Quelle représentation de l’amour vous faisiez-vous à ce moment-là ?
Les dialogues sont justement retranscris en petites saynètes très naïves dans le livre. Lorsque l’on parlait d’amour, on évoquait un amour libre, un peu à la manière de celui de Jean-Paul Sartre et Simone de Beauvoir. Mais qui est selon moi un fantasme plus qu’une réalité.
Au Kurdisan, Martin et toi étiez donc en pleine réflexion. Tu n’avais donc pas ta série en tête ?
Pas du tout ! Comme je te l’expliquais, sur place, je fonctionne beaucoup au hasard. En plus comme je travaille en argentique, j’ai découvert mes images en rentrant. Par contre, avec Martin on se prenait beaucoup en photo, de manière très naturelle et spontanée. C’était devenu une sorte de jeu. Et lors de notre premier jour au Kurdistan, des gens nous ont recadrés après que nous nous soyons embrassés dans la rue. Il y a beaucoup d’interdits dans ce pays, mais qui sont transgressés. Notre première idée ça a donc été de rechercher ces interdits et de les recréer en images – ça a d’ailleurs été très difficile de trouver des volontaires ! J’avais conscience d’avoir réaliser quelque chose mais, c’est en rentrant, en observant les images, en discutant avec les gens, que le projet a vraiment pris forme.
L’éditing de ta série est un peu surprenant : toutes tes photos ne parlent pas d’amour, alors que c’est ton sujet ! Je pense à certains portraits et aux paysages… Pourquoi les avoir glisser dans le livre ?
Ça m’ennuie assez les séries très systématiques où le sujet est décliné en 15 photos, tu vois ? J’aurais pu reproduire ce schéma là mais, je trouve que ces images dont tu parles nourrissent le propos : c’est l’abondance des images et des registres qui crée l’histoire. Ce livre, c’est aussi un peu un carnet de voyage. Il y a les images symboliques. Et puis tout ces portraits, ces paysages, ces scènes qui racontent aussi la population et le pays.
Tu décris ta série comme « un conte qui dépasse le documentaire ». C’est un drôle de paradoxe ! Comment l’expliques-tu ?
J’aime le documentaire. Mais je cherche d’autres manières de le montrer. Quand je parle de « conte », c’est aussi parce qu’au Kurdistan, les gens nous appelaient « Leila et Majnoun », en référence à un conte perse très populaire au Moyen-Orient.

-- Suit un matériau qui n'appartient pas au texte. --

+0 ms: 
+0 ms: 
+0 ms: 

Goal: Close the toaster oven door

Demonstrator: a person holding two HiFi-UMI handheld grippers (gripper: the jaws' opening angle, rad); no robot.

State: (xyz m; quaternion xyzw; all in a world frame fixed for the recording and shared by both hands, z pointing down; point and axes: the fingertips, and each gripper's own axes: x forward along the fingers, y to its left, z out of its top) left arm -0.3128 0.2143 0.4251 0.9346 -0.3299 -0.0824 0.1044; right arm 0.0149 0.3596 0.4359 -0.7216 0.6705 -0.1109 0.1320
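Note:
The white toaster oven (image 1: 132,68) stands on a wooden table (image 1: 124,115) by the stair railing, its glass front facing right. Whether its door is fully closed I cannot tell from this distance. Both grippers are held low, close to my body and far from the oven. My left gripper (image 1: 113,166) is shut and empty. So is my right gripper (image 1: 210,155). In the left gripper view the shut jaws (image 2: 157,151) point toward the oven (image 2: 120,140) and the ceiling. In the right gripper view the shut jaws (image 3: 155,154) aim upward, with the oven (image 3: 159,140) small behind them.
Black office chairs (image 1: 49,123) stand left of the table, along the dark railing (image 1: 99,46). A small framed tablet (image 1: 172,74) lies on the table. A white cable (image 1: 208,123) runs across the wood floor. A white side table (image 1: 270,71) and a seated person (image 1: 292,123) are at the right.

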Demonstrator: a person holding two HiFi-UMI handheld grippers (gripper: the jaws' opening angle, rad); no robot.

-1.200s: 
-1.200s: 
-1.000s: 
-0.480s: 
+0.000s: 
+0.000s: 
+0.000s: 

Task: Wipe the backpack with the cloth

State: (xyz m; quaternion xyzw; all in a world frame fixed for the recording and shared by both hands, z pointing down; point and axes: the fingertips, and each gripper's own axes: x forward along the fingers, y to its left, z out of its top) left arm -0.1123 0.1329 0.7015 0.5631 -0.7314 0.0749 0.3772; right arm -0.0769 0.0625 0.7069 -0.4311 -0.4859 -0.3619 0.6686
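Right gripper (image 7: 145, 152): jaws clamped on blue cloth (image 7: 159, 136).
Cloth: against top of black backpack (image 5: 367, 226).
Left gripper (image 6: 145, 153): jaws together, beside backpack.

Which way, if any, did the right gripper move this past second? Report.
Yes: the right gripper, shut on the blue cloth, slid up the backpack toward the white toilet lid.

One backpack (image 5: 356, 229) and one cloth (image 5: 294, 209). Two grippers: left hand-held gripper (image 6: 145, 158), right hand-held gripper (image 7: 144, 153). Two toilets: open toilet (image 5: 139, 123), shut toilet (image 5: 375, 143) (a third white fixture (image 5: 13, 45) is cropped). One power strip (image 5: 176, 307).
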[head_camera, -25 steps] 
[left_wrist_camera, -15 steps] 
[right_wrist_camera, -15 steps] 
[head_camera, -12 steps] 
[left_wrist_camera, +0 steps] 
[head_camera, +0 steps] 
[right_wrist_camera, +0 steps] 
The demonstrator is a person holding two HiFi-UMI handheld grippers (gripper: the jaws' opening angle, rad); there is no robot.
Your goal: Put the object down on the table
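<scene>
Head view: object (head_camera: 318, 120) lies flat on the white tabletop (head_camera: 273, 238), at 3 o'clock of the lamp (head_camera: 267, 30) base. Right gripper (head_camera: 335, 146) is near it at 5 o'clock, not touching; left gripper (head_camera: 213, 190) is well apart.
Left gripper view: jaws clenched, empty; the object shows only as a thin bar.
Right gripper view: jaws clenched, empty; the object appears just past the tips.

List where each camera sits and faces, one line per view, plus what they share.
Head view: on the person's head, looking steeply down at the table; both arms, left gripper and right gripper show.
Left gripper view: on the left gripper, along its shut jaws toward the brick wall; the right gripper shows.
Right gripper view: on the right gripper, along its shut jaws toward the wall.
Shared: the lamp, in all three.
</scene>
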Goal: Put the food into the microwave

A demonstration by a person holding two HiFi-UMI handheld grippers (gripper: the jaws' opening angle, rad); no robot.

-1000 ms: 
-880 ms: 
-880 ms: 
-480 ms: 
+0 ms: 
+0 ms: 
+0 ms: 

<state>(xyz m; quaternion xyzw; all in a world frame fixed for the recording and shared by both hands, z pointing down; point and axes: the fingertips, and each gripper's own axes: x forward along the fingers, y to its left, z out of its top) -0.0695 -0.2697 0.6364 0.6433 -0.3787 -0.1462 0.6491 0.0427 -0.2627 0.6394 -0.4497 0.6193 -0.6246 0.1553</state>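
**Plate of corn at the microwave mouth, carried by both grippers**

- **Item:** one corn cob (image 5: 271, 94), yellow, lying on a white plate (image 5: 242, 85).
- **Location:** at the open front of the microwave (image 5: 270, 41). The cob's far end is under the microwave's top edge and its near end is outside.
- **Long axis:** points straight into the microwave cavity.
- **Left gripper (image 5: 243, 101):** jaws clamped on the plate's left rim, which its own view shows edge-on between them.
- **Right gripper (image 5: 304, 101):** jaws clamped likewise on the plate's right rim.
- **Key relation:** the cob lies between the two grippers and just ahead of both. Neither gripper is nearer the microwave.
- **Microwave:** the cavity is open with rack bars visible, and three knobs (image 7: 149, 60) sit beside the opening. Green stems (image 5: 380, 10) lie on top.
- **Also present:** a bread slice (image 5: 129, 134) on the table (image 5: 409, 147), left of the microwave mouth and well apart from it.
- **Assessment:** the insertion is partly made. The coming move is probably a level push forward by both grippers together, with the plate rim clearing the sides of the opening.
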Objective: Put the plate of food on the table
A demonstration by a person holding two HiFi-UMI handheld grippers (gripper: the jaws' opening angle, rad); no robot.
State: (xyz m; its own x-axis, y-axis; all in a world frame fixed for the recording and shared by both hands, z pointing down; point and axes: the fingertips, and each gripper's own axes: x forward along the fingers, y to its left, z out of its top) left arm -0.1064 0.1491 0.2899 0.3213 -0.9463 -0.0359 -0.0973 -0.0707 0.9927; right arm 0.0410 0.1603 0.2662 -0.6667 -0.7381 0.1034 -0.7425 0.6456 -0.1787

Si tu devais décrire ce projet en trois mots, lesquels ce seraient ?
Collective. Féministe. Destin.
Enfin, quelle est ta photo préférée de You could even die for not being a real couple ?
Celle où Martin et moi sommes dans un train. Il me tient le bras et regarde par la fenêtre. On a passé 24 heures dans ce wagon. L’appareil était suspendu au plafond, on a déclenché le retardateur. J’opère souvent comme cela : je n’utilise jamais de trépied et je pose l’appareil où je peux ou bien je demande aux gens autour de moi de me prendre en photo. Le cadrage de cette photo est parfait alors qu’il aurait vraiment pu être horrible. C’est ce qu’il y a de magique dans la photographie, le fait qu’on ne sait jamais trop ce que l’appareil capture.